* _Your task_:
Repeat all entries word for word; skip images.

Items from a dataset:
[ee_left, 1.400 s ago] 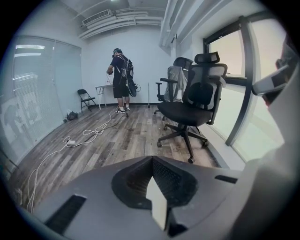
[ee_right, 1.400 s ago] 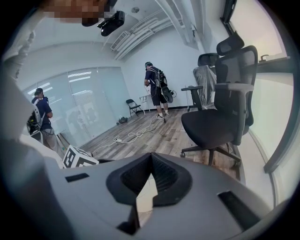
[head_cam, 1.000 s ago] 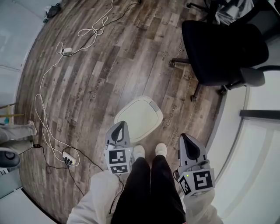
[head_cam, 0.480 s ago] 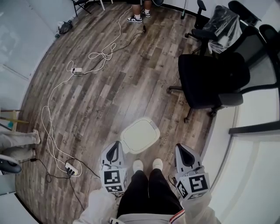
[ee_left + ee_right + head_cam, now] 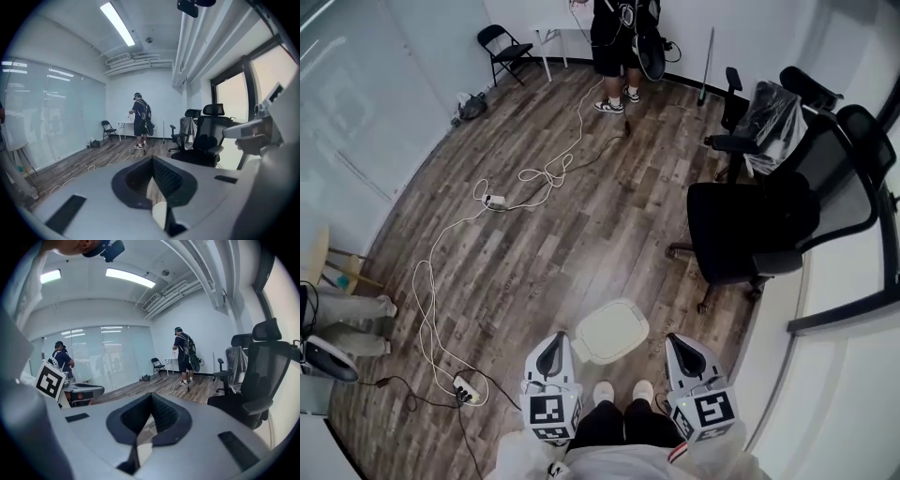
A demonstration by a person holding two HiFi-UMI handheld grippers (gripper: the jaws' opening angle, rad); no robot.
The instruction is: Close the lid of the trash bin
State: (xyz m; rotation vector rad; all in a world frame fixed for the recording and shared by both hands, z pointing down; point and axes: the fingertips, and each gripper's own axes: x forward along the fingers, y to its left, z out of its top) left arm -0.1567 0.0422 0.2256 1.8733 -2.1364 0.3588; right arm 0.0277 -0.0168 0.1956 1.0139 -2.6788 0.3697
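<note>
The white trash bin (image 5: pixel 612 331) stands on the wood floor just ahead of my shoes (image 5: pixel 603 391), its lid lying flat and shut. My left gripper (image 5: pixel 553 341) hangs to the bin's left and my right gripper (image 5: pixel 676 339) to its right, both held low by my legs and apart from the bin. On each, the jaws meet at the tips with nothing between them. In the left gripper view the left gripper (image 5: pixel 152 162) points out across the room, as does the right gripper (image 5: pixel 150 398) in the right gripper view. Neither of those views shows the bin.
A black office chair (image 5: pixel 748 232) stands ahead on the right, with more chairs (image 5: pixel 787 112) behind it. White cables (image 5: pixel 441 272) and a power strip (image 5: pixel 467 395) trail over the floor at left. A person (image 5: pixel 619 42) stands at the far wall by a folding chair (image 5: pixel 506 47).
The head view has tipped upward, so more of the room shows and the bin sits lower and smaller. Both grippers stay low beside my legs, still shut.
</note>
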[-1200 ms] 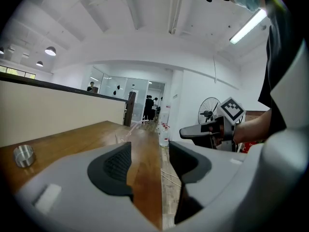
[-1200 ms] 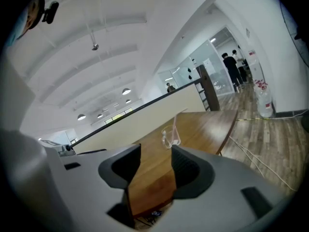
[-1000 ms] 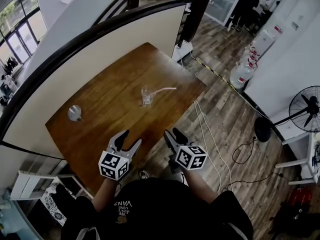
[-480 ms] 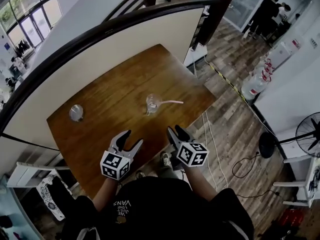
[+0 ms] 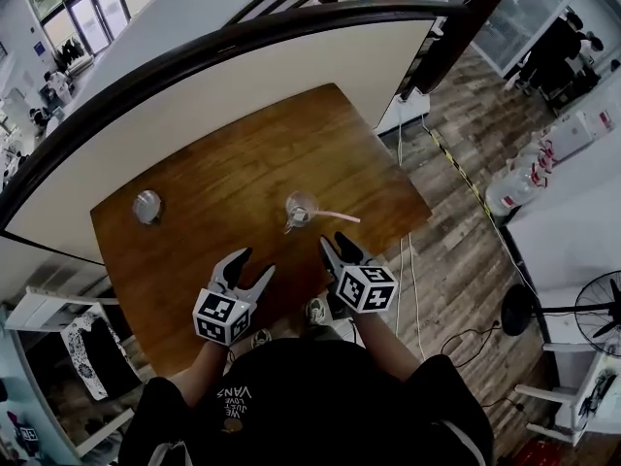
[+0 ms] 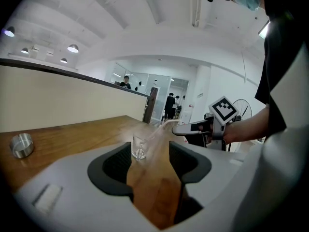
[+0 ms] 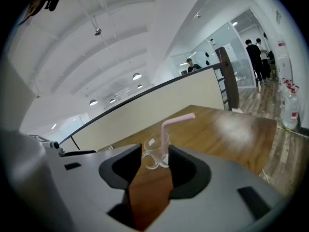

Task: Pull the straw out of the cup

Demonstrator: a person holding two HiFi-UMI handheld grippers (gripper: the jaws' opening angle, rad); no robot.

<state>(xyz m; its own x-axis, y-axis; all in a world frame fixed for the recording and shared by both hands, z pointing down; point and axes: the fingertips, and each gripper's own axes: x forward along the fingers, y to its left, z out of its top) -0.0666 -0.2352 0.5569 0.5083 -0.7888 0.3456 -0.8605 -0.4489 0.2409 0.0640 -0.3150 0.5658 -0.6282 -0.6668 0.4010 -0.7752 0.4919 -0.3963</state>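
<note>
**Table** point(image 5: 223, 163): wooden, seen from above in the head view.

**Cup** point(image 5: 299, 209): clear, set upright on the table towards its near edge. It is placed ahead of both grippers and is touched by neither.

**Straw** point(image 5: 335, 216): pink, with a bend. The lower part is lodged inside the cup, and the bent top is pointed to the right in the head view.

**Left gripper** point(image 5: 254, 263): held over the near table edge. The jaws are spread wide and nothing is held between them.

**Right gripper** point(image 5: 335, 246): held just short of the cup. The jaws are spread apart and nothing is gripped. The cup and straw are seen beyond the gap in the right gripper view.

**Small metal tin** point(image 5: 147, 206): placed at the left of the table, well apart from the cup.
</note>
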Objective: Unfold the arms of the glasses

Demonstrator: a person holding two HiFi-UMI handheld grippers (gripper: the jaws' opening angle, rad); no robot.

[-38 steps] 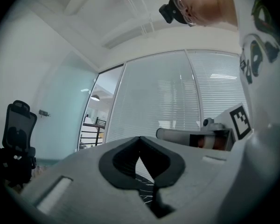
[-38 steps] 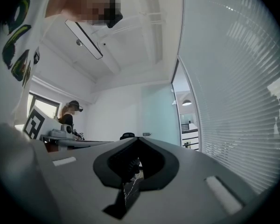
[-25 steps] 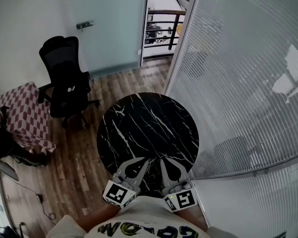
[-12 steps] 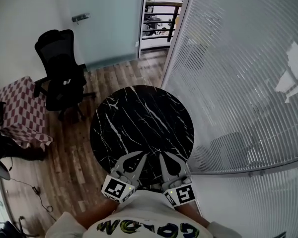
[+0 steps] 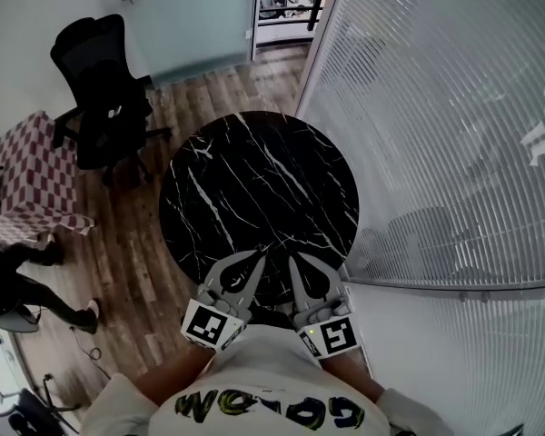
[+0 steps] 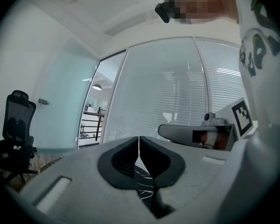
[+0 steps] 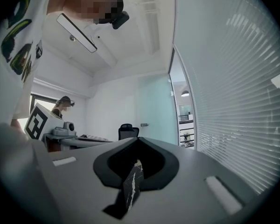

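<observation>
No glasses show in any view. A round black marble table (image 5: 254,184) with white veins stands in front of me, its top bare. My left gripper (image 5: 259,254) and right gripper (image 5: 291,257) are side by side over the table's near edge, and both point away from me. Each has its jaws closed tip to tip with nothing between them. In the left gripper view, the left gripper (image 6: 139,139) shows a thin seam between its pads. The jaws of my right gripper (image 7: 139,139) meet at a point in the right gripper view.
A black office chair (image 5: 100,89) stands on the wood floor at the far left, beside a checked cloth (image 5: 27,180). A person's legs (image 5: 18,289) show at the left edge. A glass wall with blinds (image 5: 436,107) runs close along the table's right side.
Both grippers have sunk a little and kept side by side at the table's near edge. The head view has tilted down, and a person's legs have come into view at the left.
</observation>
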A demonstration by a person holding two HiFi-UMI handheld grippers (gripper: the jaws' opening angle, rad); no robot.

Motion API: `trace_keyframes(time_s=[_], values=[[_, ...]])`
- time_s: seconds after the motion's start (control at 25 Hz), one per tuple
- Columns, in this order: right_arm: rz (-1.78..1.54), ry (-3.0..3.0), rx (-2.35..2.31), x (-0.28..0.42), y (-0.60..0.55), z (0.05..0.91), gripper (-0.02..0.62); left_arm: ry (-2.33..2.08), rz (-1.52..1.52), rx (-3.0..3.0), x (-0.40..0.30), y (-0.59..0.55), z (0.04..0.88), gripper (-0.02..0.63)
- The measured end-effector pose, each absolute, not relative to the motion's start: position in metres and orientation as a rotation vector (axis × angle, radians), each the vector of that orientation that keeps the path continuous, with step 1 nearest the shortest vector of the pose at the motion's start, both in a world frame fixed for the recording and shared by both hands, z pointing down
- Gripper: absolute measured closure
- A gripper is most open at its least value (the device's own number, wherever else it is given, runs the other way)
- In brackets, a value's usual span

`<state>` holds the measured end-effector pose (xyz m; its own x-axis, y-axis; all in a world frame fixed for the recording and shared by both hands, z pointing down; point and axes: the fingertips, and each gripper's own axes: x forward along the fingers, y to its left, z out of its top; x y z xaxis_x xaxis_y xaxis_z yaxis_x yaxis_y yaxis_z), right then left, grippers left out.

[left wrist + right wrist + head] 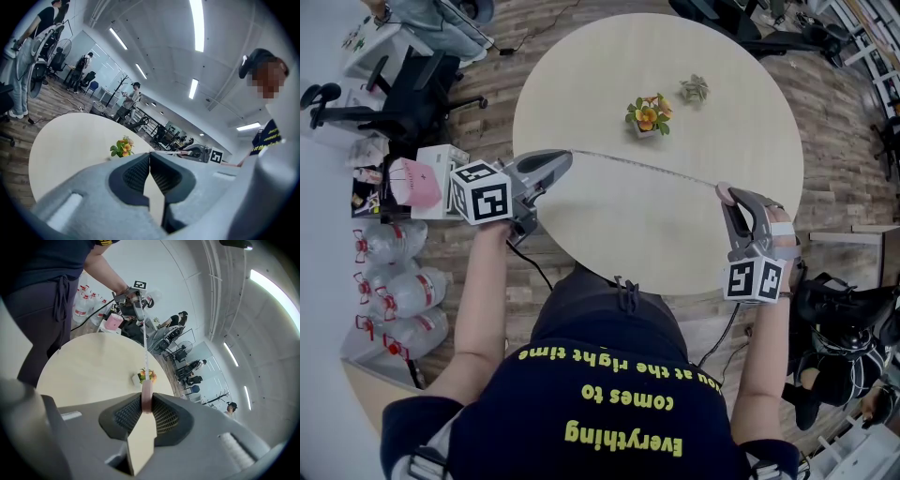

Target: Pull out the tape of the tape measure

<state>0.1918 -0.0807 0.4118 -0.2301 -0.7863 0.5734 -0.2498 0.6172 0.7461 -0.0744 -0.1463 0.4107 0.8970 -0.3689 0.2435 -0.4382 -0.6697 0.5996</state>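
Note:
A thin white tape (642,168) stretches taut above the round table (609,253) between my two grippers. My left gripper (566,157) is at the table's left edge, its jaws shut on the tape's end. In the left gripper view the tape (165,151) leaves the shut left gripper (150,155) and runs towards the right gripper (202,152). My right gripper (727,193) is at the table's right edge, shut on the pink tape measure case (146,402). The tape (146,352) runs from the case up to the left gripper (136,301).
A small pot of orange flowers (648,114) and a small green plant (694,89) stand on the far half of the table. Left of it are office chairs (403,103), a pink-and-white box (420,183) and packs of water bottles (394,291). People stand in the background.

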Motion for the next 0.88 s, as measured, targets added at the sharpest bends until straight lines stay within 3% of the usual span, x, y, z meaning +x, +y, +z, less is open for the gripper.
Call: trace_keyframes(time_s=[0.88], values=[[-0.573, -1.733, 0.851, 0.221, -0.08, 0.419, 0.512, -0.765, 0.111, 2.326, -0.113, -0.161, 0.419, 0.6]])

* _Exercise result_:
[ee_left, 1.400 s ago] 
[ee_right, 1.400 s ago] 
[head_cam, 1.000 s ago] 
[head_cam, 0.480 s ago] 
[ee_left + ee_right + head_cam, now] 
A demonstration by a person holding two HiFi-UMI handheld grippers (gripper: the jaws' opening angle, rad); no robot.
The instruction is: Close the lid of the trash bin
State: (xyz m; rotation vector rad; all in a world frame fixed for the recording and shared by both hands, z pointing down; point and axes: the fingertips, and each gripper's own axes: x forward along the fingers, y to its left, z out of its top) left arm -0.1567 0.0422 0.2256 1.8733 -2.1364 0.3588; right arm 0.0277 -0.0168 0.1956 1.0139 -2.6788 0.3697
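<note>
The white trash bin (image 5: pixel 612 331) stands on the wood floor just ahead of my shoes (image 5: pixel 603 391), its lid lying flat and shut. My left gripper (image 5: pixel 553 341) hangs to the bin's left and my right gripper (image 5: pixel 676 339) to its right, both held low by my legs and apart from the bin. On each, the jaws meet at the tips with nothing between them. In the left gripper view the left gripper (image 5: pixel 152 162) points out across the room, as does the right gripper (image 5: pixel 150 398) in the right gripper view. Neither of those views shows the bin.
A black office chair (image 5: pixel 748 232) stands ahead on the right, with more chairs (image 5: pixel 787 112) behind it. White cables (image 5: pixel 441 272) and a power strip (image 5: pixel 467 395) trail over the floor at left. A person (image 5: pixel 619 42) stands at the far wall by a folding chair (image 5: pixel 506 47).
The head view has tipped upward, so more of the room shows and the bin sits lower and smaller. Both grippers stay low beside my legs, still shut.
</note>
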[-1200 ms] 
[-1200 ms] 
[-1000 ms] 
[-480 ms] 
[+0 ms] 
[+0 ms] 
[+0 ms] 

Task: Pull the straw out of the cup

Demonstrator: a person holding two HiFi-UMI handheld grippers (gripper: the jaws' opening angle, rad); no robot.

<state>(xyz m; its own x-axis, y-axis; all in a world frame fixed for the recording and shared by both hands, z pointing down; point and axes: the fingertips, and each gripper's own axes: x forward along the fingers, y to its left, z out of its top) -0.0666 -0.2352 0.5569 0.5083 -0.7888 0.3456 -0.8605 -0.4489 0.2409 0.0640 -0.3150 0.5658 -0.6282 -0.6668 0.4010 -0.7752 0.4919 -0.3963</state>
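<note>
**Table** point(image 5: 223, 163): wooden, seen from above in the head view.

**Cup** point(image 5: 299, 209): clear, set upright on the table towards its near edge. It is placed ahead of both grippers and is touched by neither.

**Straw** point(image 5: 335, 216): pink, with a bend. The lower part is lodged inside the cup, and the bent top is pointed to the right in the head view.

**Left gripper** point(image 5: 254, 263): held over the near table edge. The jaws are spread wide and nothing is held between them.

**Right gripper** point(image 5: 335, 246): held just short of the cup. The jaws are spread apart and nothing is gripped. The cup and straw are seen beyond the gap in the right gripper view.

**Small metal tin** point(image 5: 147, 206): placed at the left of the table, well apart from the cup.
</note>
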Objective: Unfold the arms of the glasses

Demonstrator: a person holding two HiFi-UMI handheld grippers (gripper: the jaws' opening angle, rad); no robot.

[-38 steps] 
[-38 steps] 
[-25 steps] 
[-12 steps] 
[+0 steps] 
[+0 steps] 
[+0 steps] 

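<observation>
No glasses show in any view. A round black marble table (image 5: 254,184) with white veins stands in front of me, its top bare. My left gripper (image 5: 259,254) and right gripper (image 5: 291,257) are side by side over the table's near edge, and both point away from me. Each has its jaws closed tip to tip with nothing between them. In the left gripper view, the left gripper (image 6: 139,139) shows a thin seam between its pads. The jaws of my right gripper (image 7: 139,139) meet at a point in the right gripper view.
A black office chair (image 5: 100,89) stands on the wood floor at the far left, beside a checked cloth (image 5: 27,180). A person's legs (image 5: 18,289) show at the left edge. A glass wall with blinds (image 5: 436,107) runs close along the table's right side.
Both grippers have sunk a little and kept side by side at the table's near edge. The head view has tilted down, and a person's legs have come into view at the left.
</observation>
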A demonstration by a person holding two HiFi-UMI handheld grippers (gripper: the jaws' opening angle, rad); no robot.

Motion API: `trace_keyframes(time_s=[_], values=[[_, ...]])`
- time_s: seconds after the motion's start (control at 25 Hz), one per tuple
- Columns, in this order: right_arm: rz (-1.78..1.54), ry (-3.0..3.0), rx (-2.35..2.31), x (-0.28..0.42), y (-0.60..0.55), z (0.05..0.91), gripper (-0.02..0.62); left_arm: ry (-2.33..2.08), rz (-1.52..1.52), rx (-3.0..3.0), x (-0.40..0.30), y (-0.59..0.55), z (0.04..0.88), gripper (-0.02..0.63)
- The measured end-effector pose, each absolute, not relative to the motion's start: position in metres and orientation as a rotation vector (axis × angle, radians), each the vector of that orientation that keeps the path continuous, with step 1 nearest the shortest vector of the pose at the motion's start, both in a world frame fixed for the recording and shared by both hands, z pointing down
- Gripper: absolute measured closure
- A gripper is most open at its least value (the device's own number, wherever else it is given, runs the other way)
- In brackets, a value's usual span

`<state>` holds the measured end-effector pose (xyz m; its own x-axis, y-axis; all in a world frame fixed for the recording and shared by both hands, z pointing down; point and axes: the fingertips, and each gripper's own axes: x forward along the fingers, y to its left, z out of its top; x y z xaxis_x xaxis_y xaxis_z yaxis_x yaxis_y yaxis_z), right then left, grippers left out.

[left wrist + right wrist + head] 

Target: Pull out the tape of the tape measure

<state>0.1918 -0.0807 0.4118 -0.2301 -0.7863 0.5734 -0.2498 0.6172 0.7461 -0.0744 -0.1463 0.4107 0.8970 -0.3689 0.2435 -0.4382 -0.6697 0.5996</state>
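Note:
A thin white tape (642,168) stretches taut above the round table (609,253) between my two grippers. My left gripper (566,157) is at the table's left edge, its jaws shut on the tape's end. In the left gripper view the tape (165,151) leaves the shut left gripper (150,155) and runs towards the right gripper (202,152). My right gripper (727,193) is at the table's right edge, shut on the pink tape measure case (146,402). The tape (146,352) runs from the case up to the left gripper (136,301).
A small pot of orange flowers (648,114) and a small green plant (694,89) stand on the far half of the table. Left of it are office chairs (403,103), a pink-and-white box (420,183) and packs of water bottles (394,291). People stand in the background.
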
Motion for the next 0.88 s, as measured, targets added at the sharpest bends until straight lines stay within 3% of the usual span, x, y, z meaning +x, +y, +z, less is open for the gripper.
Call: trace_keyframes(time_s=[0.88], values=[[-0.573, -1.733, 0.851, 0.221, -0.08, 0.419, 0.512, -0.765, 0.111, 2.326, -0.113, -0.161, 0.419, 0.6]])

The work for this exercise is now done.